Limitati rimasero, invece, i rapporti con le imprese locali di dimensione medio-grande, prevalentemente orientate a rivolgersi verso i grandi gruppi bancari nazionali; anche in questi casi fu, tuttavia, significativa la capacità della Cassa, nel corso degli anni Sessanta e Settanta, di aprire sportelli bancari interni alle maggiori aziende del territorio. Molto importante fu, almeno fino agli anni Settanta, il sostegno agli enti locali, con crediti ipotecari e chirografari, anticipazioni e servizi di Cassa svolti per l’amministrazione provinciale e per decine di Comuni, enti ospedalieri e sanitari, consorzi, enti morali, ma anche a supporto di crisi aziendali che, in anni caratterizzati da vasti cambiamenti strutturali, stavano investendo i settori più tradizionali o maggiormente esposti alla concorrenza internazionale.

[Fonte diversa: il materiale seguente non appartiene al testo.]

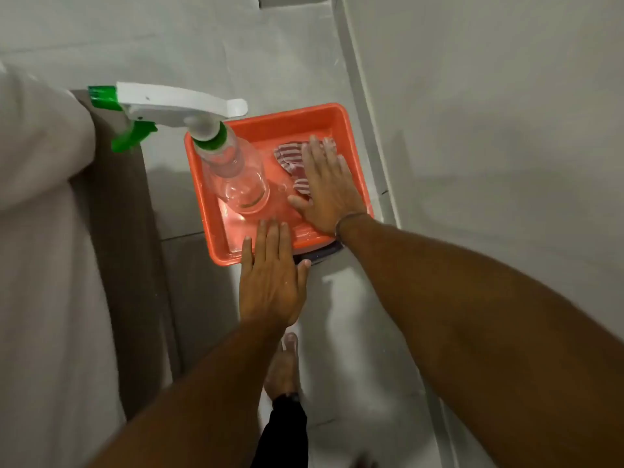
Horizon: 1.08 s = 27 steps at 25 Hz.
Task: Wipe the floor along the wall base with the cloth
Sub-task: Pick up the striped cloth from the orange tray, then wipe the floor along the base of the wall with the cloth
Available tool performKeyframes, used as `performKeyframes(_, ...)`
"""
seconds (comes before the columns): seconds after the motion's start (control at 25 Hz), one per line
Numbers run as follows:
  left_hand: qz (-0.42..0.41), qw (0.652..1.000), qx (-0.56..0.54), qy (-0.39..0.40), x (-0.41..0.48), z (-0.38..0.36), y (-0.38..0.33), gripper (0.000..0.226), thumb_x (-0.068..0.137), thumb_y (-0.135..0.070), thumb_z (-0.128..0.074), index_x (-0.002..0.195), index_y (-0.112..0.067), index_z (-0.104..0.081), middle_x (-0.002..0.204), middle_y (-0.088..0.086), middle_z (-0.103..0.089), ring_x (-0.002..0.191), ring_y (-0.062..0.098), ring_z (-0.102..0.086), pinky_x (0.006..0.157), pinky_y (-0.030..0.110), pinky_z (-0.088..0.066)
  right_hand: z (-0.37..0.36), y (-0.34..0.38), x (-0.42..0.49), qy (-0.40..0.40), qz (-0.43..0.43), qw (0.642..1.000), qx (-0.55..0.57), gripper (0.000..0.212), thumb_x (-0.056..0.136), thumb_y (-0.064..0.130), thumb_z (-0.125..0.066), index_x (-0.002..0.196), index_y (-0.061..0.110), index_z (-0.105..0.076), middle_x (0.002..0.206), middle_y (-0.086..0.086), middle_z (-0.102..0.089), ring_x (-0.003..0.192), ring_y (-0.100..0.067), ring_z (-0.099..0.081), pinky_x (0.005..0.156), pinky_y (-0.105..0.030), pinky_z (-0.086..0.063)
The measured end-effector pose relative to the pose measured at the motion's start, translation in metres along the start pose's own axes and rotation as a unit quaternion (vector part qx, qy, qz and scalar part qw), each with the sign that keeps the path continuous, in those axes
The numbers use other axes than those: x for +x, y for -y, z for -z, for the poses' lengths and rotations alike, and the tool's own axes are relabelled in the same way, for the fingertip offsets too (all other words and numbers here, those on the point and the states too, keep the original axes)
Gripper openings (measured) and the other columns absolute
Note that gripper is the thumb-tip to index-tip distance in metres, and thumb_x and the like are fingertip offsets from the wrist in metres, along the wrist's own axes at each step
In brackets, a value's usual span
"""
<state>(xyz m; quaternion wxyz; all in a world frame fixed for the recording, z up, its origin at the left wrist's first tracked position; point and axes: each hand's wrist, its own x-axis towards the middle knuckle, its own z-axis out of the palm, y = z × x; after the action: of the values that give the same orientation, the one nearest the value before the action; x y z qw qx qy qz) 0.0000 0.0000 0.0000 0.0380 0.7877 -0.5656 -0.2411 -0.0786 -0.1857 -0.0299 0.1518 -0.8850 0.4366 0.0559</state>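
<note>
A red-and-white striped cloth (293,161) lies crumpled inside an orange plastic tray (297,121) on the grey tiled floor. My right hand (329,189) is spread flat over the tray, its fingers over the right part of the cloth; I cannot tell if it touches it. My left hand (270,278) hovers flat over the tray's near edge, fingers apart, holding nothing. The wall base (363,130) runs along the tray's right side, up and away from me.
A clear spray bottle (236,173) with a white and green trigger head stands in the tray's left half. A bed with a pale sheet (40,231) and dark frame fills the left. My bare foot (283,366) stands on the floor below the tray.
</note>
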Motion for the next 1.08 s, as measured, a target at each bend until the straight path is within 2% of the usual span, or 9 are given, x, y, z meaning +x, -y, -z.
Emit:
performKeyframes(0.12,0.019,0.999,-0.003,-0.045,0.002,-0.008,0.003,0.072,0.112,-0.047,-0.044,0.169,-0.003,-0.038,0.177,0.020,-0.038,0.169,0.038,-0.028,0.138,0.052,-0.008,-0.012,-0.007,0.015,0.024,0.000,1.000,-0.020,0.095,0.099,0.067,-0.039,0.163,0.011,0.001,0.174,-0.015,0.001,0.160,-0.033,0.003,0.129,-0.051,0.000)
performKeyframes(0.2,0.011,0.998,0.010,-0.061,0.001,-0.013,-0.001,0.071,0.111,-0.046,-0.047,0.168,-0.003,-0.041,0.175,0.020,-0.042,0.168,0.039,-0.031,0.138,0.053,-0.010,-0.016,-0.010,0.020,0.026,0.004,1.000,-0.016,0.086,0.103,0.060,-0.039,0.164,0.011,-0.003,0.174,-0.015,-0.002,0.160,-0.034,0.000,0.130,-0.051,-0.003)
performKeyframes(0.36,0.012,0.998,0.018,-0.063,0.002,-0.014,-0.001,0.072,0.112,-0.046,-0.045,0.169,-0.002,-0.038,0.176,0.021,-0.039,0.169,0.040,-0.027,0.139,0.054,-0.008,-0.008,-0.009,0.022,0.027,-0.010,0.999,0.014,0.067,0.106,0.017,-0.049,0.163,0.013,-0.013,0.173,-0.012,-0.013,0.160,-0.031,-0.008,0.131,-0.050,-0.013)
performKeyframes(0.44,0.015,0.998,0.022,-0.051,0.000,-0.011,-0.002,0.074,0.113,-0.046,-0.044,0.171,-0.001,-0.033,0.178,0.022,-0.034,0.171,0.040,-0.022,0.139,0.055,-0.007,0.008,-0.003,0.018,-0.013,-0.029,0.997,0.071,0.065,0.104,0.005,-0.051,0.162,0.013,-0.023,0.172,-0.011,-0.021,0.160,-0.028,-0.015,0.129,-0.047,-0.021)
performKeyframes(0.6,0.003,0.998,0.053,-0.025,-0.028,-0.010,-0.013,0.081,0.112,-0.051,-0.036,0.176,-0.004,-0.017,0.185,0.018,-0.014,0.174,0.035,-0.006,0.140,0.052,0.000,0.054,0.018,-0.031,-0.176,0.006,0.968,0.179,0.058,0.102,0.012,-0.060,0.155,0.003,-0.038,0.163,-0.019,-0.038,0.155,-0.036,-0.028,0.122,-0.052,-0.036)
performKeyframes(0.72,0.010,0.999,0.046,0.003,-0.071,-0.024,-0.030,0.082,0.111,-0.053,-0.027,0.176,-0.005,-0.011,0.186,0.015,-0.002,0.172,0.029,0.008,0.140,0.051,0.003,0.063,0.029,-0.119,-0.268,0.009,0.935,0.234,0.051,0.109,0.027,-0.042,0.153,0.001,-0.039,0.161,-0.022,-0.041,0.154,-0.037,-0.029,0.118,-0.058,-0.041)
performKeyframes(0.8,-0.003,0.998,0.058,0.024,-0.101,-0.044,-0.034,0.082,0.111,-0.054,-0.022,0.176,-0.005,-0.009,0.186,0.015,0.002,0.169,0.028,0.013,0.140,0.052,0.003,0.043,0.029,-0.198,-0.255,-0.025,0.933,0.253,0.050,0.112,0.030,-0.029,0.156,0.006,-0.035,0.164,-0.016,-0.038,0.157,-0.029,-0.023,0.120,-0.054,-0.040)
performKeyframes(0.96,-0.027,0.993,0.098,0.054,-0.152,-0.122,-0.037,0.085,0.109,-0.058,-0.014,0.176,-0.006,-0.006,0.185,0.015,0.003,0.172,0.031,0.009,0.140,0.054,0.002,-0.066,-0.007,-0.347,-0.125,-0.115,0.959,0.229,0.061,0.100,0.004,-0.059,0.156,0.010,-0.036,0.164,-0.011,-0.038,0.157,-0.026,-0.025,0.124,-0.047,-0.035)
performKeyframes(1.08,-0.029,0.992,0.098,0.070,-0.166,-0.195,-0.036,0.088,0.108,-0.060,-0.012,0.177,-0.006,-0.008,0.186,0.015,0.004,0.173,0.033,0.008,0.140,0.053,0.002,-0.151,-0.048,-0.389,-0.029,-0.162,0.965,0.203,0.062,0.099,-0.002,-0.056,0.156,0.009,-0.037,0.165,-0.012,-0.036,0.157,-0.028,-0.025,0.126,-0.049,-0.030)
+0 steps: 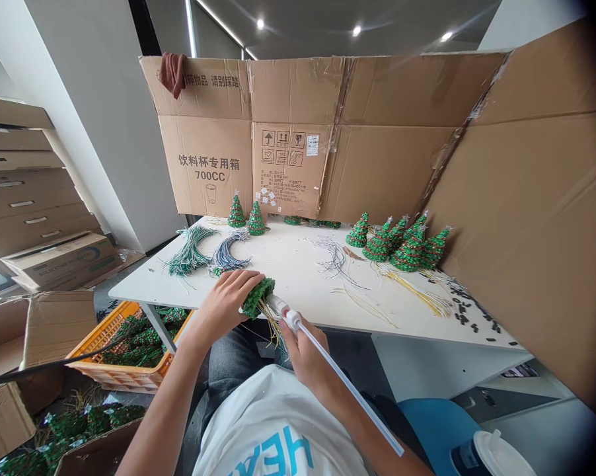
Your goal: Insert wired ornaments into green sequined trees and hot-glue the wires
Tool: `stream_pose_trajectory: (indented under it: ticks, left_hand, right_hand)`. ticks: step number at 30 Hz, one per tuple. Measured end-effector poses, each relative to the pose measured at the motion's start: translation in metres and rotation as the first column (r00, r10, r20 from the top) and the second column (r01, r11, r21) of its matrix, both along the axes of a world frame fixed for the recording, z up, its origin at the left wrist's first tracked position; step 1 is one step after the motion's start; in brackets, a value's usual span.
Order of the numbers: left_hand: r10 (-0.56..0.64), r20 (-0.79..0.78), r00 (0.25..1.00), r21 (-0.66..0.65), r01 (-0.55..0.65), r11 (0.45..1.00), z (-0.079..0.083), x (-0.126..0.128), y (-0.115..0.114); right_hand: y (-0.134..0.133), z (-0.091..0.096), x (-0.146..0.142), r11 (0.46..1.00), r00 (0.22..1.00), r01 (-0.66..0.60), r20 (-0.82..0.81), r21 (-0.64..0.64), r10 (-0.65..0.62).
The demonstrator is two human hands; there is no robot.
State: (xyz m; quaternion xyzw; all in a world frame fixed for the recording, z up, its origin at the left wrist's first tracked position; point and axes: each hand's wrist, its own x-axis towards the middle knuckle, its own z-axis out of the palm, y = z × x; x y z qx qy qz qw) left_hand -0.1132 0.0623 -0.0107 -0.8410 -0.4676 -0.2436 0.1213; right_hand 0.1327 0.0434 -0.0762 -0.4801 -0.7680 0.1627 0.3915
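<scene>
Near the table's front edge, my left hand (227,296) is closed round a small green Christmas tree (259,297), tipped on its side with its base turned to the right. Thin yellowish wires (272,322) hang from that base. My right hand (305,352) grips a white hot glue gun (292,319), and a long whitish glue stick (355,395) runs out of its back end over my forearm. The gun's nozzle points into or against the tree's base; the exact contact is hidden.
Bundles of green wires (191,251) and blue-white wires (228,253) lie on the white table (298,264). Finished trees (411,250) stand right, near black bits (469,311) and yellow wires (421,294). Cardboard (293,92) walls the back. An orange crate (124,377) is lower left.
</scene>
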Motion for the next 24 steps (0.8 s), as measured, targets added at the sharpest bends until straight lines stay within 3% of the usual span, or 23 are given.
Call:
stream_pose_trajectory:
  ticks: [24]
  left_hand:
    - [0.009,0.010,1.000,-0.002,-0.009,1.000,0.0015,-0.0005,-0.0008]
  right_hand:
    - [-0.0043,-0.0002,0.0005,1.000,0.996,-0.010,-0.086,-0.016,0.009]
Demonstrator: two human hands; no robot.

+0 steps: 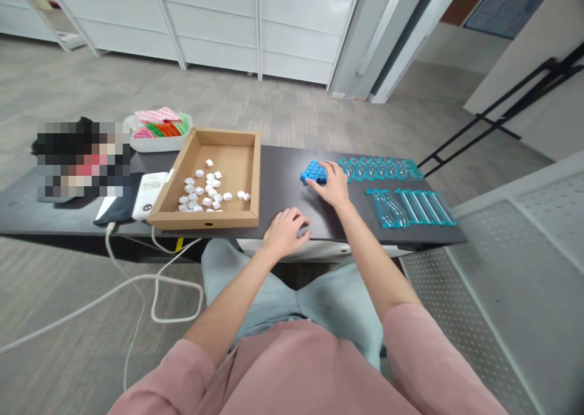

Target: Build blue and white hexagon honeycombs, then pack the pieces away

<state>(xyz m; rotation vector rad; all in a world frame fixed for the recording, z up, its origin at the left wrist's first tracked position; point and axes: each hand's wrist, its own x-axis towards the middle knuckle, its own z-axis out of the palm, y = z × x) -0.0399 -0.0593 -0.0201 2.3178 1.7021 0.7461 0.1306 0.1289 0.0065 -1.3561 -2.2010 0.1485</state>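
Observation:
My right hand [334,185] is on a cluster of blue hexagonal pieces [312,171], its thumb along the near side and its fingers over the right edge. Part of the cluster is hidden under those fingers. My left hand [285,232] rests at the table's front edge with fingers apart and nothing in it. To its left, a shallow cardboard box [233,215] holds several loose white faceted pieces [210,187].
Teal frames with clear curved pieces [378,168] and more with straight pieces [424,207] lie on the dark table [283,177]. Further left are a white power bank [149,193], a tub [159,143] of colourful strips and a blurred-out item. White cables [157,293] hang in front.

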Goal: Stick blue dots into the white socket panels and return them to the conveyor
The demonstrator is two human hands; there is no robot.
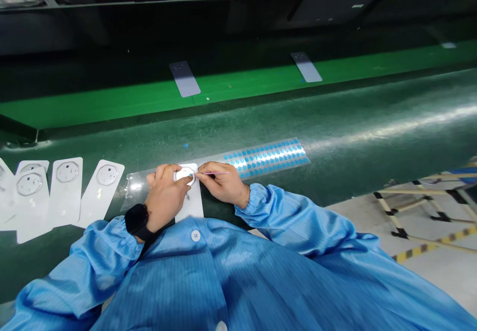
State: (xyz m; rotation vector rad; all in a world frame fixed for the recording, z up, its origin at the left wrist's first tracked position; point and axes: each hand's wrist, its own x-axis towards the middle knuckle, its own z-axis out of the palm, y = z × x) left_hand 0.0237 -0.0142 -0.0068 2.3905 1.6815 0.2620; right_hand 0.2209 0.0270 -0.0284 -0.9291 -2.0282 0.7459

A partire dagli anni Settanta, il volto della Cassa iniziò a mutare, rivelando una crescente volontà e capacità di curare, animare e interpretare il territorio non solo nelle sue dinamiche economiche, ma anche sotto il profilo artistico, storico e culturale: ecco che la Cassa divenne protagonista di una serie sempre più densa di iniziative e di interventi per la riqualificazione del patrimonio artistico e monumentale; la raccolta e la valorizzazione delle opere di artisti, letterati e pittori del territorio, con una spiccata predilezione per l’arte contemporanea; la pubblicazione di volumi e di riviste capaci di portare alla luce e divulgare aspetti rilevanti della storia, dell’arte, dell’economia, della letteratura, delle tradizioni popolari.
Una vocazione a servizio della crescita culturale e civile che la Cassa di Pistoia e Pescia ha riconosciuto come frutto maturo di un percorso plurisecolare, ponendola al cuore della propria identità e consegnandola come preziosa eredità da conservare e custodire per il futuro.